Cells therapies are developed using autologous or allogeneic genetically modified cells. Making these treatments — and the processes used to create them — adaptable to many patients remains a key challenge in standardizing immunotherapies, due to inherent and significant source product variability.

Peripheral blood collection with apheresis processing is a preferred method for obtaining patient source material for cell therapies, as it is minimally invasive and results in the collection of a large number of cells. Any biological products collected from apheresis that have increased variability or decreased quality can negatively affect subsequent processing, making this step crucial to the success of the therapy itself. Cell therapy manufacturers might need to employ subprocesses, decision matrices, and more complex analytics to accommodate incoming product variability. Moreover, once transition to commercialization begins, the volume of patients and number of collection sites both increase, as does the need to focus on the robustness of the supply chain and starting material.

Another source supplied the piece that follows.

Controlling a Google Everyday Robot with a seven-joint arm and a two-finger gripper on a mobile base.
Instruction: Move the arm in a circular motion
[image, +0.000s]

This article contains a collection of resources and information about apheresis products and their characteristics, manner of collection, and processing. The aim of this report is to offer guidance and best practices for apheresis collection and obtention of enriched product for cell therapies.

How apheresis works

Apheresis refers to a series of procedures performed on patients to remove and divide peripheral blood into components. An apheresis collection device is used to collect and separate certain components — such as plasma, platelets, and white blood cells — and then reinfuse the remainder back into the patient (Fig 1). Different types of apheresis include erythrocytapheresis (retention of red blood cells), leukapheresis (retention of leukocytes), plasmapheresis (retention of plasma), and plateletpheresis (retention of platelets).

Transfusion centers for regenerative medicine and cell processing use leukapheresis to isolate leukocytes (lymphocytes, monocytes, stem cells, etc.) that can be used to bioengineer a patient-specific cell therapy (autologous treatment) ex vivo.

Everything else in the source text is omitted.